── Provided records

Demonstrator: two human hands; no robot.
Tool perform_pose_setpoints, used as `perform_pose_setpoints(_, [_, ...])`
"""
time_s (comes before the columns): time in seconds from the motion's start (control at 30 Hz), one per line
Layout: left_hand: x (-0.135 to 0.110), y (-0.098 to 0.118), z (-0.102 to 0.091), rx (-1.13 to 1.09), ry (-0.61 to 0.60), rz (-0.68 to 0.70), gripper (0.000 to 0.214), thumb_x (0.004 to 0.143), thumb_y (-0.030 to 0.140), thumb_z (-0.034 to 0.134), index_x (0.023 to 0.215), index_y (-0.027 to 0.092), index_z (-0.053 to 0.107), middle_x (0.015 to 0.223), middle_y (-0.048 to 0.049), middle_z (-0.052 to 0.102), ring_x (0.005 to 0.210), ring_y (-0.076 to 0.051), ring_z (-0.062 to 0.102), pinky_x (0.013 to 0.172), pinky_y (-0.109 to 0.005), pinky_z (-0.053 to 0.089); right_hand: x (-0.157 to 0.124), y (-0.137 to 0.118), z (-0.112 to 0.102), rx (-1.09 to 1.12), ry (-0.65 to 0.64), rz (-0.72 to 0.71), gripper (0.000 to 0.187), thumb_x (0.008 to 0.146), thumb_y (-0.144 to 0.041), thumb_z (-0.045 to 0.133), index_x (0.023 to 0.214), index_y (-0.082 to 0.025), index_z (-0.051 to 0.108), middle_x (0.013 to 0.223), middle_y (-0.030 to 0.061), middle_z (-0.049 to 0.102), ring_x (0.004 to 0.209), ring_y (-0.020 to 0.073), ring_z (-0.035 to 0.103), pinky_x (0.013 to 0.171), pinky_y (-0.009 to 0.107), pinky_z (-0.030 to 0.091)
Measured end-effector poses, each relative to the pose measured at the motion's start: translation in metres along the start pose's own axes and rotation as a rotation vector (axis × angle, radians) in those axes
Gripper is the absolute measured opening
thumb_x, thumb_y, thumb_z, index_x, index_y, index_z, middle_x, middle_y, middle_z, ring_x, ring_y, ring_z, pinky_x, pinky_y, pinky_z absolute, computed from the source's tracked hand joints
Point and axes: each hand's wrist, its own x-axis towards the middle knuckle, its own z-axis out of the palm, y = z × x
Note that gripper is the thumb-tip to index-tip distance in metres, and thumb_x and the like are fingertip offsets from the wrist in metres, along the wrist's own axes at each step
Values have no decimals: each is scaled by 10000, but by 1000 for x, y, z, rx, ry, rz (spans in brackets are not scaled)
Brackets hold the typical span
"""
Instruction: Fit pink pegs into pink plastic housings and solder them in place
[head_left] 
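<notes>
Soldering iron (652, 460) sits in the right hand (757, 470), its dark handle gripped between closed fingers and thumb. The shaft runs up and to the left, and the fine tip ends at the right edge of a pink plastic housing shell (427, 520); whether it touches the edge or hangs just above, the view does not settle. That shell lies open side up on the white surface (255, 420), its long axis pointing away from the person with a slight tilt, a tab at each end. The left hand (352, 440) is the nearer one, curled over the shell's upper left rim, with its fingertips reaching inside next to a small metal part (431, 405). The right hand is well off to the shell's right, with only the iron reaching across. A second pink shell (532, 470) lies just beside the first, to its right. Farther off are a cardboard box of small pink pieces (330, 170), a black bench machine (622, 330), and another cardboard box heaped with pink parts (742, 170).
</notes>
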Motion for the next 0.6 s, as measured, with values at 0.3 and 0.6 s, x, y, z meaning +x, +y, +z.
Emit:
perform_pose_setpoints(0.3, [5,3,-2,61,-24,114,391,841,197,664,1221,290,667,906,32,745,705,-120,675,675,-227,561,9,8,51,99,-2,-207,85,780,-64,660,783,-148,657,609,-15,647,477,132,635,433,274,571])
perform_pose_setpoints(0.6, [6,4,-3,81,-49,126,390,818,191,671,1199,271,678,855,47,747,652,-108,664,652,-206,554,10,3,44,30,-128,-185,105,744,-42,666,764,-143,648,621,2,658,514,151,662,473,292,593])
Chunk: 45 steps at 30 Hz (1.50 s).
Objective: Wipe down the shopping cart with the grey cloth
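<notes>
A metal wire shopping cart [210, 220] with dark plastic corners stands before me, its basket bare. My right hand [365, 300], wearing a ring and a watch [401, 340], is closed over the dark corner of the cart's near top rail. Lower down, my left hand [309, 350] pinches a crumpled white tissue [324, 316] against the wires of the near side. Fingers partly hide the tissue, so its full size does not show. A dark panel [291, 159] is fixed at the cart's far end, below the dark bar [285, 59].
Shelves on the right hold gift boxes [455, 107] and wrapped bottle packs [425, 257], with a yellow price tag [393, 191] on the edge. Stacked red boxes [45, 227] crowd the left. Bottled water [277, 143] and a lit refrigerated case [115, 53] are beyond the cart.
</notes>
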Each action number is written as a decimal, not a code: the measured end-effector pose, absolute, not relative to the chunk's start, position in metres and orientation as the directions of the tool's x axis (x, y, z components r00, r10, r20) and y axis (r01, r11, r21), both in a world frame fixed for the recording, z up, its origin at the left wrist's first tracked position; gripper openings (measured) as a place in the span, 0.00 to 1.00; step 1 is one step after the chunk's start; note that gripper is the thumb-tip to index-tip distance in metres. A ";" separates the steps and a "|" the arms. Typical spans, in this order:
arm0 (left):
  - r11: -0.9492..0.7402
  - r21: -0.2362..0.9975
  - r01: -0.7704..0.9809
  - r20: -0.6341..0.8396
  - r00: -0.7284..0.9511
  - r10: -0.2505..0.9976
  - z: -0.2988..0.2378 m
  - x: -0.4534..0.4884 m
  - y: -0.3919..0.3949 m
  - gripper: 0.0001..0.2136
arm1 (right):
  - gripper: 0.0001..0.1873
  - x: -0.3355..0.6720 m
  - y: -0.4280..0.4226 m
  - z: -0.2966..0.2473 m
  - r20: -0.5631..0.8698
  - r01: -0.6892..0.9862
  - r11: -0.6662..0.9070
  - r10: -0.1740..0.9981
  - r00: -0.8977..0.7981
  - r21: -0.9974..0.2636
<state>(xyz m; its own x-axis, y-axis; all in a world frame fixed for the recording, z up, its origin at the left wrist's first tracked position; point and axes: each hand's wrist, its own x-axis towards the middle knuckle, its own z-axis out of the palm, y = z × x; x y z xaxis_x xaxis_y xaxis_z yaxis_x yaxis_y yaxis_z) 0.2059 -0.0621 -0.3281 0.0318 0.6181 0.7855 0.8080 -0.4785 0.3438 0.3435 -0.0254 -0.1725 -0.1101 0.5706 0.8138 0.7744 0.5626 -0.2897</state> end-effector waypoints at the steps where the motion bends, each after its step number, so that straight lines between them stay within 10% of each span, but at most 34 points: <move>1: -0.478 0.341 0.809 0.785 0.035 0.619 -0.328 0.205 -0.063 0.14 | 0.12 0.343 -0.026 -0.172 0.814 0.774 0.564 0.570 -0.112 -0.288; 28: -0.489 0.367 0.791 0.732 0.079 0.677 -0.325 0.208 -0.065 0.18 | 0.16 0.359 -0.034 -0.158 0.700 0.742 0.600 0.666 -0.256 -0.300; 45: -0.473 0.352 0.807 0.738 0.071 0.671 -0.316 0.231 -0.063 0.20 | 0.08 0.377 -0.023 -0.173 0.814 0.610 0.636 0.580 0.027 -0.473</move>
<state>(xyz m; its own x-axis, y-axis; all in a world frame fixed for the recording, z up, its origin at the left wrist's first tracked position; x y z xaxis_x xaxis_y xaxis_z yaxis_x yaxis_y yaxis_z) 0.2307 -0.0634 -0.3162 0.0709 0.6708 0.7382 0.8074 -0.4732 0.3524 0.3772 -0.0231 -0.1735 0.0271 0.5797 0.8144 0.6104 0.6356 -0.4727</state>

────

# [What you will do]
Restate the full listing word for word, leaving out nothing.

# [Solution below]
Demonstrator: two human hands; no robot.
Tool perform_pose_setpoints, used as `perform_pose_setpoints(_, [_, ...])`
"""
time_s (comes before the columns): time in seconds from the motion's start (control at 30 Hz), one per line
Layout: left_hand: x (-0.135 to 0.110), y (-0.098 to 0.118), z (-0.102 to 0.091), rx (-1.13 to 1.09), ry (-0.61 to 0.60), rz (-0.68 to 0.70), gripper (0.000 to 0.214), thumb_x (0.004 to 0.143), thumb_y (-0.030 to 0.140), thumb_z (-0.034 to 0.134), index_x (0.023 to 0.215), index_y (-0.027 to 0.092), index_z (-0.053 to 0.107), middle_x (0.015 to 0.223), middle_y (-0.048 to 0.049), middle_z (-0.052 to 0.102), ring_x (0.005 to 0.210), ring_y (-0.076 to 0.051), ring_z (-0.062 to 0.102), pinky_x (0.013 to 0.172), pinky_y (-0.109 to 0.005), pinky_z (-0.053 to 0.089); right_hand: x (-0.157 to 0.124), y (-0.137 to 0.118), z (-0.112 to 0.102), rx (-1.09 to 1.12), ry (-0.65 to 0.64), rz (-0.72 to 0.71), gripper (0.000 to 0.187), thumb_x (0.008 to 0.146), thumb_y (-0.144 to 0.041), thumb_z (-0.045 to 0.133), index_x (0.023 to 0.214), index_y (-0.082 to 0.025), index_z (-0.051 to 0.108), middle_x (0.013 to 0.223), middle_y (-0.030 to 0.061), middle_z (-0.049 to 0.102), ring_x (0.004 to 0.209), ring_y (-0.020 to 0.073), ring_z (-0.035 to 0.103), pinky_x (0.013 to 0.171), pinky_y (-0.009 to 0.107), pinky_z (-0.030 to 0.091)
Measured end-effector poses, each relative to the pose measured at the motion's start: translation in metres along the start pose's own axes and rotation as a rotation vector (axis × angle, radians) in those axes
Gripper is the absolute measured opening
thumb_x, thumb_y, thumb_z, index_x, index_y, index_z, middle_x, middle_y, middle_z, ring_x, ring_y, ring_z, pinky_x, pinky_y, pinky_z absolute, computed from the source's tracked hand joints
Point and axes: each hand's wrist, its own x-axis towards the middle knuckle, its own z-axis out of the palm, y = z × x
Note that gripper is the thumb-tip to index-tip distance in metres, and thumb_x and the like are fingertip offsets from the wrist in metres, along the wrist's own axes at each step
Values have no decimals: each is scaled by 10000, but by 1000 for x, y, z, rx, ry, rz (spans in brackets are not scaled)
Brackets hold the typical span
"""
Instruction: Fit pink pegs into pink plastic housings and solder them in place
[head_left] 
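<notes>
Soldering iron (652, 460) sits in the right hand (757, 470), its dark handle gripped between closed fingers and thumb. The shaft runs up and to the left, and the fine tip ends at the right edge of a pink plastic housing shell (427, 520); whether it touches the edge or hangs just above, the view does not settle. That shell lies open side up on the white surface (255, 420), its long axis pointing away from the person with a slight tilt, a tab at each end. The left hand (352, 440) is the nearer one, curled over the shell's upper left rim, with its fingertips reaching inside next to a small metal part (431, 405). The right hand is well off to the shell's right, with only the iron reaching across. A second pink shell (532, 470) lies just beside the first, to its right. Farther off are a cardboard box of small pink pieces (330, 170), a black bench machine (622, 330), and another cardboard box heaped with pink parts (742, 170).
</notes>
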Motion for the next 0.6 s, as measured, with values at 0.3 and 0.6 s, x, y, z meaning +x, +y, +z.
Emit:
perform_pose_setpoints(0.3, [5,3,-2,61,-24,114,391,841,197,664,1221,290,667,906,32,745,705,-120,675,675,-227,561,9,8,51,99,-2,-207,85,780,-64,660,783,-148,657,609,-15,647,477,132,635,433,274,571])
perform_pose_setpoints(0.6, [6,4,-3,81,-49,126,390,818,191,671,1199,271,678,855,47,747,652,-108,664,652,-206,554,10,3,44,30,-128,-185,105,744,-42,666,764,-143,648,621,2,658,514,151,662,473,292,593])
Chunk: 45 steps at 30 Hz (1.50 s).
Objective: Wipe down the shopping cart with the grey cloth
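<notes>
A metal wire shopping cart [210, 220] with dark plastic corners stands before me, its basket bare. My right hand [365, 300], wearing a ring and a watch [401, 340], is closed over the dark corner of the cart's near top rail. Lower down, my left hand [309, 350] pinches a crumpled white tissue [324, 316] against the wires of the near side. Fingers partly hide the tissue, so its full size does not show. A dark panel [291, 159] is fixed at the cart's far end, below the dark bar [285, 59].
Shelves on the right hold gift boxes [455, 107] and wrapped bottle packs [425, 257], with a yellow price tag [393, 191] on the edge. Stacked red boxes [45, 227] crowd the left. Bottled water [277, 143] and a lit refrigerated case [115, 53] are beyond the cart.
</notes>
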Each action number is written as a decimal, not a code: the measured end-effector pose, absolute, not relative to the chunk's start, position in metres and orientation as the directions of the tool's x axis (x, y, z components r00, r10, r20) and y axis (r01, r11, r21), both in a world frame fixed for the recording, z up, its origin at the left wrist's first tracked position; gripper openings (measured) as a place in the span, 0.00 to 1.00; step 1 is one step after the chunk's start; note that gripper is the thumb-tip to index-tip distance in metres. A ";" separates the steps and a "|" the arms. Typical spans, in this order:
arm0 (left):
  - r11: -0.9492..0.7402
  - r21: -0.2362..0.9975
  - r01: -0.7704..0.9809
  - r20: -0.6341..0.8396
  - r00: -0.7284..0.9511
  - r10: -0.2505..0.9976
  - z: -0.2988..0.2378 m
  - x: -0.4534..0.4884 m
  - y: -0.3919..0.3949 m
  - gripper: 0.0001..0.2136
arm1 (right):
  - gripper: 0.0001..0.1873
  - x: -0.3355..0.6720 m
  - y: -0.4280..0.4226 m
  - z: -0.2966..0.2473 m
  - r20: -0.5631..0.8698
  - r01: -0.6892..0.9862
  - r11: -0.6662..0.9070
  - r10: -0.1740..0.9981
  - r00: -0.8977..0.7981
  - r21: -0.9974..0.2636
<state>(xyz m; its own x-axis, y-axis; all in a world frame fixed for the recording, z up, its origin at the left wrist's first tracked position; point and axes: each hand's wrist, its own x-axis towards the middle knuckle, its own z-axis out of the palm, y = z × x; x y z xaxis_x xaxis_y xaxis_z yaxis_x yaxis_y yaxis_z) 0.2059 -0.0621 -0.3281 0.0318 0.6181 0.7855 0.8080 -0.4785 0.3438 0.3435 -0.0254 -0.1725 -0.1101 0.5706 0.8138 0.7744 0.5626 -0.2897</state> end-effector waypoints at the steps where the motion bends, each after its step number, so that straight lines between them stay within 10% of each span, but at most 34 points: <move>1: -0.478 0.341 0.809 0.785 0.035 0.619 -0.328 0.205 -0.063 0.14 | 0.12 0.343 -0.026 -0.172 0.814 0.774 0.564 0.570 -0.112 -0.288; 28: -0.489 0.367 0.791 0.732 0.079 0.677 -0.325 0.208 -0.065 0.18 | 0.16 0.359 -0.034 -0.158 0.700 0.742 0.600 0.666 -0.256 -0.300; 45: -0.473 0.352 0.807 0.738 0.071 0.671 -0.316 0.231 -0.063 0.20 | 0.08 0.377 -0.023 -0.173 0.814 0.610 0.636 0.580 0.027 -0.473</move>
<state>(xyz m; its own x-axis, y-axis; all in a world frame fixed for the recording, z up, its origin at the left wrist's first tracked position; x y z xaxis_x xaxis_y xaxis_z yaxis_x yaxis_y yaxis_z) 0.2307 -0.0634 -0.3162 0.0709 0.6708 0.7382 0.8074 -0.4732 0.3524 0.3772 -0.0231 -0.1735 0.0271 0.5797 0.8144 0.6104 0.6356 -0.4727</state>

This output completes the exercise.